Going Back to School as a Single Parent? 5 Steps to Take
Here’s a scenario many single parents may recall: You’ve finished your workday, picked up your child (or children) from daycare, cooked dinner, supervised homework and playtime, read a story, and turned out the light. Now you’re on the couch or at the dining room table thinking about your next move. Will it be another night in front of the television, or will you get back to your research and make a decision about going back to school?
When you’re a single parent, you have little “me” time. It’s difficult to imagine sacrificing those precious minutes to do more work. But if you focus on the future and commit yourself to fostering an enjoyment of lifelong learning, the choice becomes easier.
We spoke with former Ashford University Enrollment Services Manager Andrew Torpey, who described that the process of starting school can be “overwhelming” for single parents. Torpey recommended parents take the following steps before classes begin.
1. Find a structured study time that works around your child’s schedule
Adding school into the mix of everything else a mom has to keep track of may seem like a daunting idea. After all, the rest of the world isn't going to slow down just because you're taking classes now. “Time management is a challenge that plagues all college students,” according to Torpey. There are many ways to work in studying, including setting a regular family study time, where you and your children sit down together to each read or do homework.

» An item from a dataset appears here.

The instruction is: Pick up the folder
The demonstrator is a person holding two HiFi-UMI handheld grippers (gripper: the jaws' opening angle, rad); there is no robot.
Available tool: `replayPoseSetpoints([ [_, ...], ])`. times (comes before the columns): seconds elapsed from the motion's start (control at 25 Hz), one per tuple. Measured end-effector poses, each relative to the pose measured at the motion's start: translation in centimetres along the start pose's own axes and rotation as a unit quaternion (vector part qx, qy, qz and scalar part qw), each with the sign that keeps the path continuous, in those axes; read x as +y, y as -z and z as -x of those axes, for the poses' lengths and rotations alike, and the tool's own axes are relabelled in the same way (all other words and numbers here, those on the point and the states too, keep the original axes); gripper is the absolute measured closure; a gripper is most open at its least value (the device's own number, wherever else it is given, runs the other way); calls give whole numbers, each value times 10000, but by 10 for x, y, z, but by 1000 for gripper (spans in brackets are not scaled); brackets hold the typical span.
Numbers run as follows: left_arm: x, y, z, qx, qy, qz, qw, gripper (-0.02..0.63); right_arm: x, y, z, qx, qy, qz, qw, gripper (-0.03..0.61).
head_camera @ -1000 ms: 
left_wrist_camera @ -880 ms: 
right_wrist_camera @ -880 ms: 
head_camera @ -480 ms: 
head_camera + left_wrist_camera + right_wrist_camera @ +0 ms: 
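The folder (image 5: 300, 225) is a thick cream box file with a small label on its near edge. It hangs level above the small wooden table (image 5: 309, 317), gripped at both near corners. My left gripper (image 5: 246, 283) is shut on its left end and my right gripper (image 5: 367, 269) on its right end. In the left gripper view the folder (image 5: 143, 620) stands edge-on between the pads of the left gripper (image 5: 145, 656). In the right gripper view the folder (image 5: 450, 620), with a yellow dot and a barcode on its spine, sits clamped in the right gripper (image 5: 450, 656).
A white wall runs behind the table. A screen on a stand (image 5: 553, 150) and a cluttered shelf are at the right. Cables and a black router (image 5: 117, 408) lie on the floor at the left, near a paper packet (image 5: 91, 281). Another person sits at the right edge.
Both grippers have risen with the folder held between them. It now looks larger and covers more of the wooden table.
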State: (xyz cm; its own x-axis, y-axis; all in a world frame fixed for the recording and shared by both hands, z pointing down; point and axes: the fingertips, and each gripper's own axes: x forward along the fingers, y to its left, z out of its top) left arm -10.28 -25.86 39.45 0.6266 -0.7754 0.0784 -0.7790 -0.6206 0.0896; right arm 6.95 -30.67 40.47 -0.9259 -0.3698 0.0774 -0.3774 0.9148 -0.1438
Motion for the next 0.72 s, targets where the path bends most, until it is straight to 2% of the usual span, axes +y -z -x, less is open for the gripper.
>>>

2. Communicate with your child about your decision to start school
Expressing your interest in learning to your children can not only prepare them for the changes ahead, it can also foster in them a similar passion for their education. Your children will be part of your support system, and staying open and honest about your goals – and how they’ll affect your family’s future – is crucial to a smooth transition. Katrina Harvey, who graduated from Ashford in 2016 with a Master of Arts in Organizational Management, did just that: “I let [my daughter] know that education is one of the most important things that she could have in her life. Gone are the days when you’re able to get a good job without some formal education.”
3. Create a daily to-do list
“When college starts, life doesn’t stop, which makes it especially challenging for a single parent to make time for studying and homework,” Torpey says. Aside from setting up a schedule for you and your family’s study time, crafting a simple daily and weekly to-do list can help you prioritize your tasks. When you write down the list of things you need to do, you can then select the duties that are of the most importance, whether that’s getting grocery shopping in, helping your child with their homework, or finishing an assignment.
4. Consider college grants for single fathers and mothers
Just like scholarships available for traditional college students, there are grant opportunities for single parents. The Federal Pell Grant program is a great example of federal funds often awarded to single parents, though there is a variety of other financial support options available online. There are also grants specific to single mothers and single fathers, as well as grants for those who wish to pursue a STEM or medical related degree.
5. Be open to asking for help
While there are a number of websites, guides, and blogs to help you choose a college, single parents lacking an immediate support system need someone to talk to during the application process, and after they begin school. According to Torpey, that’s when the admissions office can play a major role in that student’s life.
“Admissions advisors are trained to be experts in process and people,” he said. “[They] are encouraged to provide flexibility when available, but are also empowered to help students seek out solutions and problem-solving issues that get in the way.”
Torpey recalled a scenario in which a single mother pursuing a career in the education industry struggled with attending school in her community because the schedule didn’t align with her childcare and work priorities. When she researched online universities, she got in touch with the admissions team at Ashford University.
“The admissions representative created a plan with her,” he said. “Despite the obstacles and uncertainty, they created a plan which will allow the student to enroll in August 2015.”